The "Occupy" movement heightened awareness in this nation to corporate and government collusion, which has resulted in more money in the pockets of corporate managers and investors and less in the pockets of average Americans. The 1% have brought about a radio environment where they have their message propagandized across the nation not because of its superior content, but because any competitive view has been wiped out. The average American has no place to challenge and few outlets to obtain information about what the real state of play is in the country today. The movement is criticized for a lack of specific solutions to solve the problem of the 1% vs. the 99%. Here is one specific solution. It is time to pressure your elected representatives, the White House and the FCC to issue a new regulation.
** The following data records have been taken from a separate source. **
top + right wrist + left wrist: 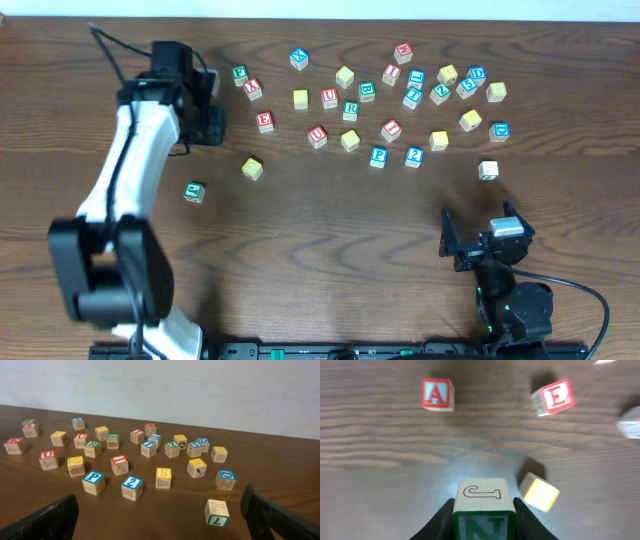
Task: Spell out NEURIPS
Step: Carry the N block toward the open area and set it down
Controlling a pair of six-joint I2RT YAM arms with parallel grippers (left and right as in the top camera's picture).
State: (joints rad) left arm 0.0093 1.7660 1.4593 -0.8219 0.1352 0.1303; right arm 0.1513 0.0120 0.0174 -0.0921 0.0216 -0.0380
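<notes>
My left gripper (483, 521) is shut on the green N cube (483, 510), one black finger pressed on each side. Ahead of it in the left wrist view lie a red A cube (437, 394) and the red E cube (555, 396), with a yellow cube (540, 492) close on the right. In the overhead view the left gripper (212, 110) is at the far left, beside the E (265, 121). Red U (48, 459), blue P (93, 481), red I (119, 465) and yellow S (163, 478) lie among the scattered cubes. My right gripper (160, 515) stands open and holds nothing.
Several other letter and number cubes are spread over the far half of the wooden table (330, 250). A green 7 cube (216, 512) lies closest to the right gripper, with a blue 2 cube (132, 487) nearby. A green cube (195, 191) sits alone at left.
</notes>
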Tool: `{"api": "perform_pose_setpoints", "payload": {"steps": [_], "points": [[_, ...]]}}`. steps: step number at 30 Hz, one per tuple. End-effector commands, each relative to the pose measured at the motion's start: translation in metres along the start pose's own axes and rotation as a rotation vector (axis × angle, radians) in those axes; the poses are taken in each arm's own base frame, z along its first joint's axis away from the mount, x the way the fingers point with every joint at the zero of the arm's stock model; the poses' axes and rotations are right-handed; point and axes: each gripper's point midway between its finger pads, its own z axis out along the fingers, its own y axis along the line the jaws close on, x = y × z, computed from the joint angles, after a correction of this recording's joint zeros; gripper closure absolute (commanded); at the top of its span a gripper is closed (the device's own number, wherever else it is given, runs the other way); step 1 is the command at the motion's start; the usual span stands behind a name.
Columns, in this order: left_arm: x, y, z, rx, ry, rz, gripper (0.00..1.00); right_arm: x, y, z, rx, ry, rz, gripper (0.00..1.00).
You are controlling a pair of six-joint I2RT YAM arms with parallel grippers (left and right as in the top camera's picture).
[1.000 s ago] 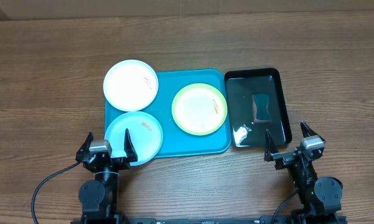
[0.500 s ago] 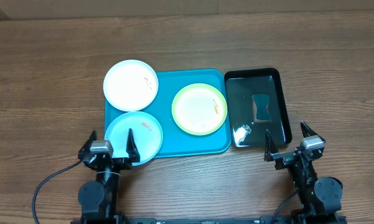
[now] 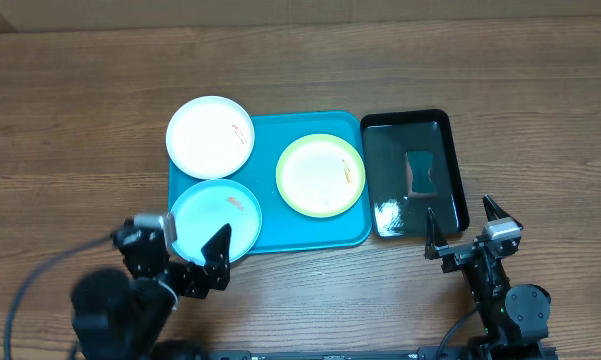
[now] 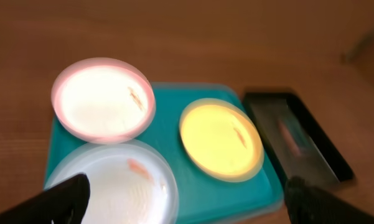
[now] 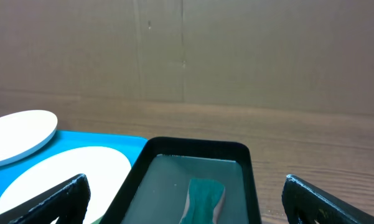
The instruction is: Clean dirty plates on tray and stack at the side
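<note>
you're at the start: the white plate (image 3: 210,136), light blue plate (image 3: 216,215) and green-rimmed plate (image 3: 320,175) lie smeared on the blue tray (image 3: 280,225). your left jaws and right jaws stand wide apart, empty. next, likely send the right to the sponge (image 3: 420,170) in the black tray (image 3: 385,150).

The big blue tray (image 3: 280,225) lies flat. Three round plates sit on it, and each has a small red-orange smear. The white plate (image 3: 210,136) hangs over the far left corner. The light blue plate (image 3: 216,219) sticks out over the near left corner. The green-rimmed plate (image 3: 321,175) lies on the right side.
</note>
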Motion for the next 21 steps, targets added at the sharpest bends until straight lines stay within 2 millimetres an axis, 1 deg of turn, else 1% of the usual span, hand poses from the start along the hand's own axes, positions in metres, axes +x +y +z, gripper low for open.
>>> {"api": "perform_pose_setpoints", "payload": {"steps": [1, 4, 6, 7, 8, 10, 12, 13, 14, 15, 16, 17, 18, 21], "points": [[-0.021, -0.032, -0.001, 0.142, 0.153, -0.015, 0.0, 0.001, -0.002, 0.0, 0.008, -0.007, -0.005, 0.0], [-0.044, -0.044, 0.002, 0.188, 0.229, -0.054, 0.0, 0.001, 0.011, 0.0, -0.064, -0.009, -0.003, 0.0], [-0.061, -0.049, 0.009, 0.213, 0.239, -0.068, 0.0, -0.003, 0.012, -0.001, -0.072, -0.008, 0.099, 0.0], [-0.066, -0.05, 0.014, 0.223, 0.243, -0.08, 0.0, -0.006, 0.012, -0.002, -0.071, -0.004, 0.159, 0.0], [-0.072, -0.051, 0.019, 0.233, 0.248, -0.099, 0.0, -0.01, 0.013, -0.004, -0.072, -0.001, 0.183, 0.0], [-0.075, -0.052, 0.03, 0.256, 0.26, -0.113, 0.0, -0.022, 0.013, -0.007, -0.072, -0.001, 0.194, 0.0], [-0.072, -0.048, 0.042, 0.257, 0.297, -0.14, 0.01, -0.039, 0.014, -0.011, -0.07, 0.006, 0.195, 0.0], [-0.07, -0.046, 0.048, 0.254, 0.317, -0.151, 0.13, -0.048, 0.014, -0.012, -0.07, 0.013, 0.195, 0.0], [-0.065, -0.044, 0.055, 0.253, 0.348, -0.162, 0.34, -0.057, 0.015, -0.014, -0.069, 0.019, 0.197, 0.0], [-0.06, -0.043, 0.061, 0.254, 0.375, -0.17, 0.52, -0.066, 0.015, -0.014, -0.069, 0.03, 0.198, 0.0], [-0.054, -0.043, 0.068, 0.256, 0.404, -0.177, 0.67, -0.076, 0.015, -0.014, -0.067, 0.049, 0.201, 0.0], [-0.047, -0.043, 0.075, 0.26, 0.438, -0.184, 0.87, -0.084, 0.016, -0.014, -0.064, 0.071, 0.204, 0.0], [-0.041, -0.044, 0.082, 0.26, 0.468, -0.189, 0.96, -0.092, 0.016, -0.013, -0.06, 0.097, 0.207, 0.0], [-0.021, -0.044, 0.102, 0.238, 0.56, -0.177, 0.96, -0.115, 0.015, -0.004, -0.046, 0.215, 0.222, 0.0]]}}
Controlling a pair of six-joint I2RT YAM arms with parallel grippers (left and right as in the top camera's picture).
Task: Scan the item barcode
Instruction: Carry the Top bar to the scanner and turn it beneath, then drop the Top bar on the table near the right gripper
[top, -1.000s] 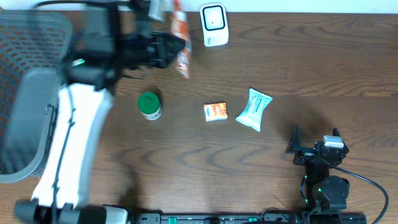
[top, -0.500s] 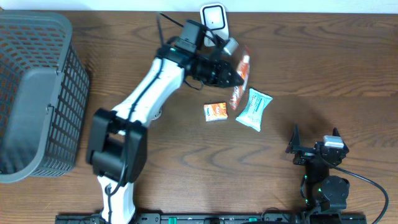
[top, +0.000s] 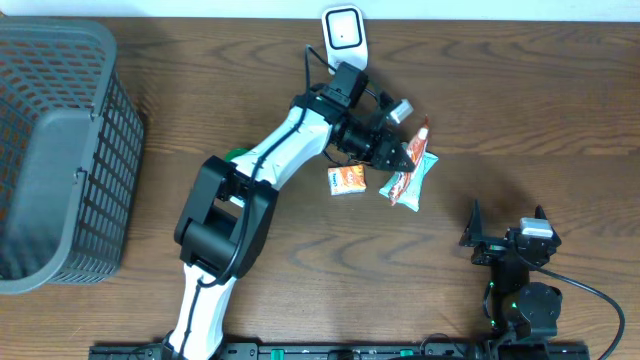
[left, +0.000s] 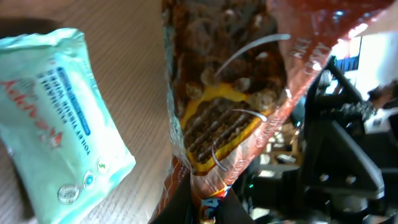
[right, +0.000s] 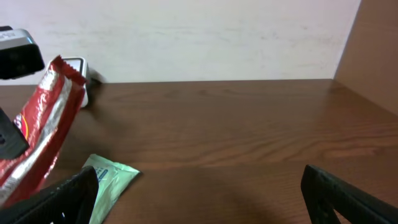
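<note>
**Left arm holding snack packet, barcode not yet at the scanner**

Left gripper (top: 398, 154): the fingers are pinched tight on the bottom edge of the red snack packet (top: 413, 148). In the left wrist view the packet (left: 224, 93) stands up and away from the fingertips, with its printed face towards that camera. I can find no barcode on the side that shows.

Just beyond the fingertips and under the packet lies the teal wipes pack (top: 428, 165). I cannot tell whether the two touch. A small orange box (top: 347, 179) sits on the table to one side of the fingers, near them. The white scanner (top: 343, 30) is back behind the fingers, past the wrist, well apart from the packet.

Right gripper (top: 507, 236): parked, fingers spread wide, nothing between them. All the items are well ahead of it.

Step in hand, as I judge it: the item is picked up and carried, presentation to the scanner not done.

Next move calls for:
- bringing the fingers round so the packet comes in front of the scanner window;
- rolling the wrist until the barcode side faces it, probably the side hidden from me;
- keeping the pinch firm, since the foil looks slippery and floppy.
</note>
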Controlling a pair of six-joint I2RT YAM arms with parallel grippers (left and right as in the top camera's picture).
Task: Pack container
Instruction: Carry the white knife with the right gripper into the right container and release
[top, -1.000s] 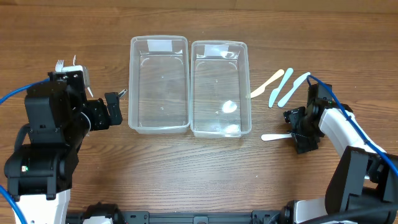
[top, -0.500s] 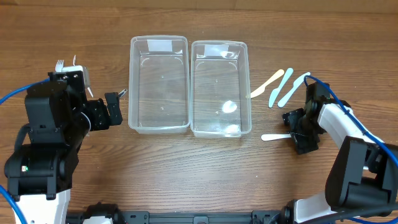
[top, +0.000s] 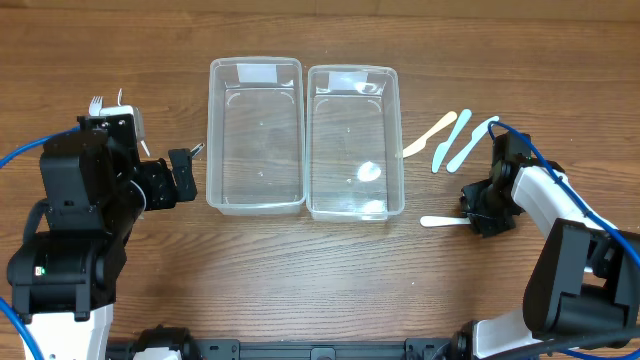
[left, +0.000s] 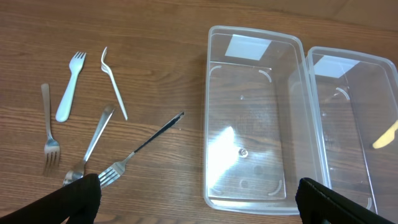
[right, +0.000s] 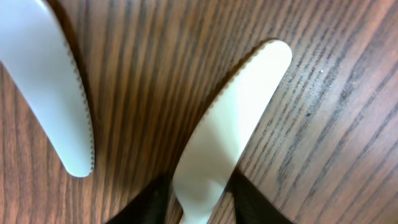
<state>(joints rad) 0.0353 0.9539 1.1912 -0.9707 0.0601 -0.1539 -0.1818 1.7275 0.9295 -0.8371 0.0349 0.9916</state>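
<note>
Two clear plastic containers stand side by side, the left one (top: 255, 64) and the right one (top: 352, 70). A white plastic knife (top: 440, 220) lies on the table to the right of them. My right gripper (top: 482, 212) is shut on its handle end. In the right wrist view the dark fingers (right: 146, 202) press both sides of the white knife (right: 230, 130) at my right gripper (right: 199, 208). My left gripper (top: 182, 176) hangs wide open left of the containers, nothing between its fingertips (left: 74, 199). Its midpoint (left: 199, 205) is over the left container's (left: 214, 124) near corner.
A beige knife (top: 428, 135) and two light blue utensils (top: 450, 140) (top: 470, 143) lie right of the containers. A pale serrated blade (right: 50, 93) lies beside the held knife. Several forks, white plastic (left: 68, 87) and metal (left: 140, 149), lie at the left.
My right gripper's fingers have come together on the white knife's handle end. The left arm and the containers have not moved.
</note>
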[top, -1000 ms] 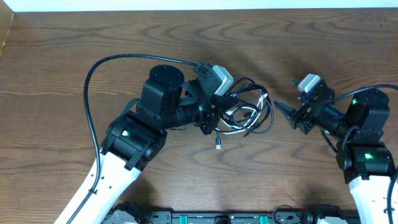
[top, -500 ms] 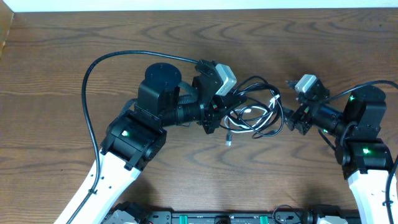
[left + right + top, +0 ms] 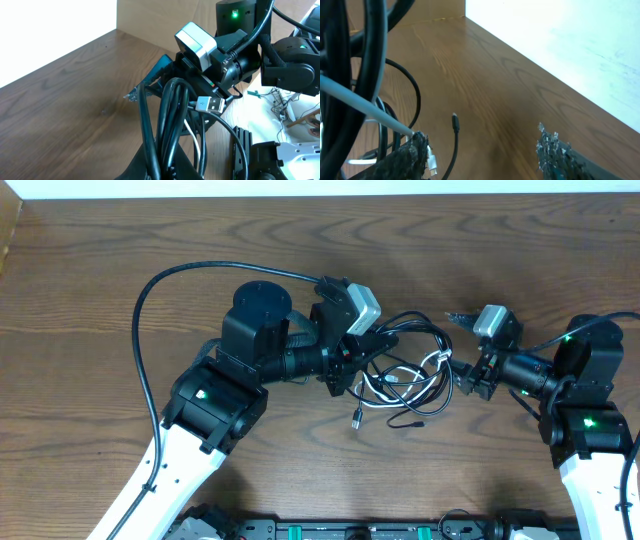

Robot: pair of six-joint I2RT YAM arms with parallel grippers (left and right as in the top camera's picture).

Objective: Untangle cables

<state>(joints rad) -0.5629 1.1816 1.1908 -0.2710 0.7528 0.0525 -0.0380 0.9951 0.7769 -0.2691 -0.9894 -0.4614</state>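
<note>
The cables (image 3: 405, 370) lie bunched in a loose tangle mid-counter (image 3: 120, 240), between the two arms; the left pincer (image 3: 372, 345) is clenched on the bundle's left side, with black loops and a white cord (image 3: 200, 145) rising out of its grip and a silver USB plug (image 3: 210, 104) sticking up; the right pincer (image 3: 458, 370) stands spread wide at the tangle's right edge, grasping nothing, with a pale cord lying against one finger (image 3: 415, 150).

The cables (image 3: 402, 378) at the left gripper (image 3: 372, 348) are mostly black, one white, with a silver plug (image 3: 210, 104) beyond its fingertips. The table (image 3: 100, 260) beneath is brown, streaked with darker wavy wood grain.
</note>
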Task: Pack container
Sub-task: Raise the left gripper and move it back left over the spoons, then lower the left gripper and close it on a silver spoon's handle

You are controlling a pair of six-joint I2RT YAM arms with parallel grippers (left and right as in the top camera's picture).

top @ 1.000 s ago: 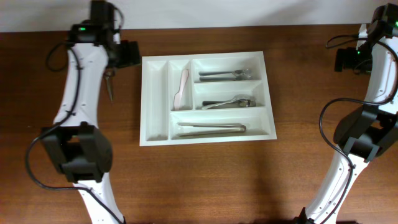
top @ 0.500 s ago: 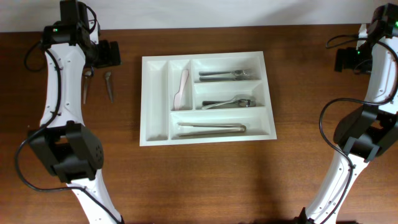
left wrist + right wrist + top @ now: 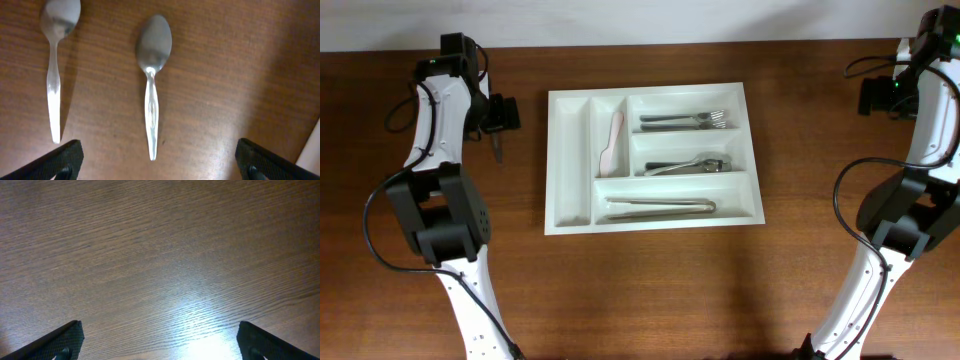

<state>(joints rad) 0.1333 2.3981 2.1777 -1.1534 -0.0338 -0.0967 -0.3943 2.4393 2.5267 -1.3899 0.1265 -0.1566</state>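
Observation:
The white container point(image 3: 650, 222) sits mid-table with five compartments. It holds forks point(image 3: 685, 120), spoons point(image 3: 688, 165), tongs point(image 3: 660, 207) and a pale pink utensil point(image 3: 613, 140); the leftmost narrow compartment is bare. My left gripper point(image 3: 500, 115) is open and empty, left of the container, above two loose metal spoons on the wood. In the left wrist view one spoon point(image 3: 152, 85) lies centred between the open fingers point(image 3: 160, 165), the other spoon point(image 3: 55, 65) at the left. My right gripper point(image 3: 875, 97) is open and empty at the far right point(image 3: 160, 342).
In the overhead view only one spoon handle point(image 3: 499, 150) shows below the left gripper; the arm hides the other. The table's back edge meets a white wall just behind both grippers. The right wrist view shows only bare wood.
My left gripper swung left away from the container, uncovering two spoons, then came forward and down over them. The right arm and the container's contents have not moved.

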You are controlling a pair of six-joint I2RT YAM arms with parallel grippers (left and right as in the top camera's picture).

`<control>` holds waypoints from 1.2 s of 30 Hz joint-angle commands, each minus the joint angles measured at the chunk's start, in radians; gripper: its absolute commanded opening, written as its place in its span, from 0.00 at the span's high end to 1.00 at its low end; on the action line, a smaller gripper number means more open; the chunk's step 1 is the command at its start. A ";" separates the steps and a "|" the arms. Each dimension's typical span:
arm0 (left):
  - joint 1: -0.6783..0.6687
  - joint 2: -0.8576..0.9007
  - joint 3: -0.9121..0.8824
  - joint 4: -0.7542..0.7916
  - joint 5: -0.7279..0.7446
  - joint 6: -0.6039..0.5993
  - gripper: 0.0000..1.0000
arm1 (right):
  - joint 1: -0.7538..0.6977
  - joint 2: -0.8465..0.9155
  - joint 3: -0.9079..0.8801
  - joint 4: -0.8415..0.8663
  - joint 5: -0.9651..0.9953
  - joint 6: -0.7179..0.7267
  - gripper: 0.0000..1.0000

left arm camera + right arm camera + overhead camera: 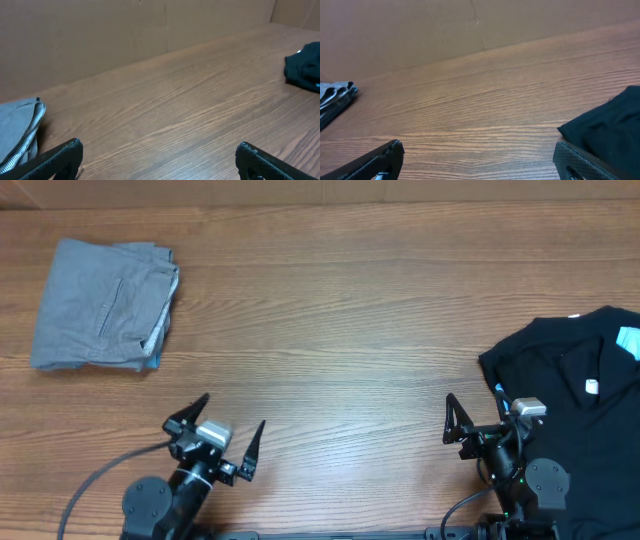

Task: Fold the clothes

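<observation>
Overhead, the black top (585, 415) is cut off by the right and lower edges of the frame, so its full outline cannot be made out. A small white label and a light-blue patch are seen on it, but nothing can be read on either. The grey-khaki shorts (100, 305) are seen folded at the far left of the desk (340, 310), slit pocket uppermost. A thin light-blue edge shows beneath their lower right corner, too little for it to be identified. The left hand (233, 410) is held with its fingers wide apart and nothing between them. The shorts lie well apart from it, farther out on the desk and to its left. In the left wrist view only their rounded folded edge is caught, at the left border. The right hand (473, 402) is likewise spread and empty. Its outer finger is lost against the dark cloth in the overhead view. In the right wrist view the near edge of the top is seen just beside that finger, but whether the two touch cannot be told. Only bare wood is seen between the fingers of each hand.
</observation>
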 commanded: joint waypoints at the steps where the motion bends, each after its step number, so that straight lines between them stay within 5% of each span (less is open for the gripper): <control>1: -0.002 -0.039 -0.050 0.021 -0.042 -0.027 0.00 | -0.005 -0.012 -0.008 0.006 -0.001 0.001 0.00; 9: 0.001 -0.042 -0.209 0.135 -0.109 -0.035 0.00 | -0.005 -0.012 -0.008 0.006 -0.001 0.001 0.00; 36: 0.011 -0.040 -0.216 0.154 -0.109 -0.035 0.00 | -0.005 -0.012 -0.008 0.006 -0.001 0.001 0.00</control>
No one can have a radio license unless a majority of the programming is locally created and broadcast. A "local content" rule would have stopped Cumulus in its tracks. It would also be nice to re-regulate radio and TV and force the divestiture of hundreds of radio stations by big corporations and see them owned by local community entities. It can all be done.
I don't know how many kitchen radios or radios in bedrooms, garages, back porches and cars are silent. I suspect the number to be quite large. If you stay silent, and defeated, they may never be used again. Pass it on.